Aujourd’hui il ne reste qu’un survivant parmi les tueurs : Salah Abdeslam condamné à la prison à perpétuité incompressible. Ce terroriste jihadiste, d’origine marocaine, âgé de 27 ans, vivait, rappelons-le, avant la tragédie de Paris en Belgique à Molembeek, un sanctuaire d’islamistes radicaux, et son ex-compagne est aujourd’hui accusée d’avoir voulu fomenter un projet d’attentat, après lui avoir remis une clé USB avec des contenus jihadistes dans sa cellule du pénitencier de Vemdin-le-Vieil, dans le Pas-de-Calais, où il est incarcéré. Ces derniers évènements démontrent que, dix ans après, Salem Abdeslam n’a en rien renoncé à sa soumission à l’idéologie mortifère islamiste. Des années de prison n’y ont rien fait et les prochaines ne le changeront pas davantage. Il est définitivement irrécupérable, toujours aussi dangereux et il faut souhaiter qu’il ne recouvre jamais la liberté, faute de quoi l’existence de français serait à nouveau en danger et des vies innocentes compromises.
Dix ans après le Bataclan, alors que des personnes sont gravement handicapées et se déplacent en fauteuil roulant, que des vies ont été brisées et des familles endeuillées, le risque terroriste islamiste est toujours présent, même s’il a changé de visage. Le danger n’est plus tant aujourd’hui avec des jihadistes de Daesh ou d’Al-Qaïda, depuis leurs bases syriennes ou irakiennes, mais il est endogène. La véritable menace vient de ces jeunes français d’origine, ou issus de l’immigration, endoctrinés et radicalisés dans des mosquées salafistes implantées dans l’Hexagone, ou sur les réseaux sociaux, qui se transforment en assassins du jour au lendemain, avec pour seule arme un couteau ou une voiture bélier.
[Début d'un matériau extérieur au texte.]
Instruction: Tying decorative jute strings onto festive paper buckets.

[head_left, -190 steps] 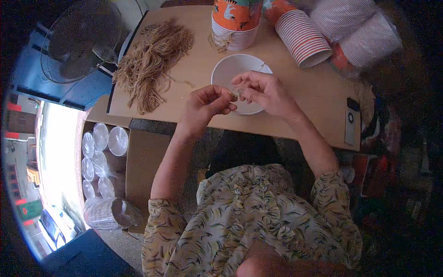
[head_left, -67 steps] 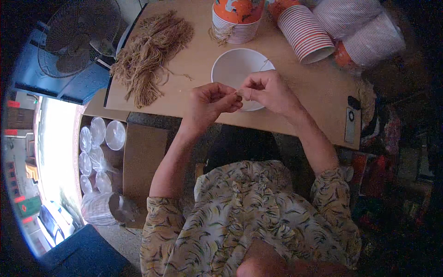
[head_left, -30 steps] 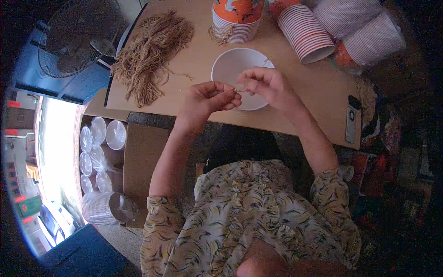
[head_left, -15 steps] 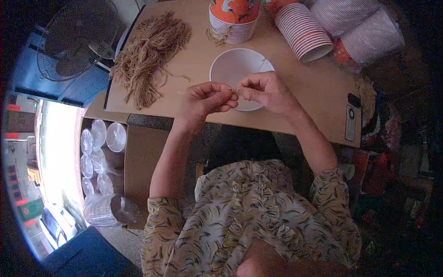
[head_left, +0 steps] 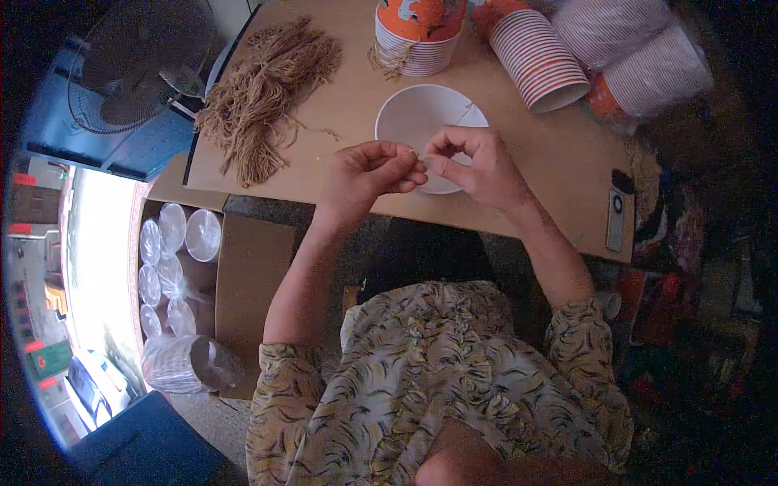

Ces jeunes sont animés par une haine indicible de la société française dont ils s’estiment rejetés, exclus et commettre des attentats est pour eux un moyen d’exister, d’être reconnus, d’assouvir un désir de revanche. Dans ces conditions, tous les efforts de nos services de renseignements et de police, aussi efficaces soient-ils, seront vains si la République ne parvient pas à offrir une véritable alternative à cette jeunesse désœuvrée et révoltée. Nous payons là, le prix d’une éducation familiale qui a manqué à tous ses devoirs, avec des parents qui ont abdiqué, et d’un système éducatif défaillant qui n’a pas su transmettre à ces adolescents les valeurs et les principes républicains de liberté, d’égalité et de fraternité.
Si la tragédie du Bataclan pouvait éveiller les consciences et conduire à une réaction salutaire des pouvoirs publics, des familles et de l’école, alors les 132 personnes décédées au cours d’une soirée ordinaire de novembre 2015 ne seraient pas mortes en vain.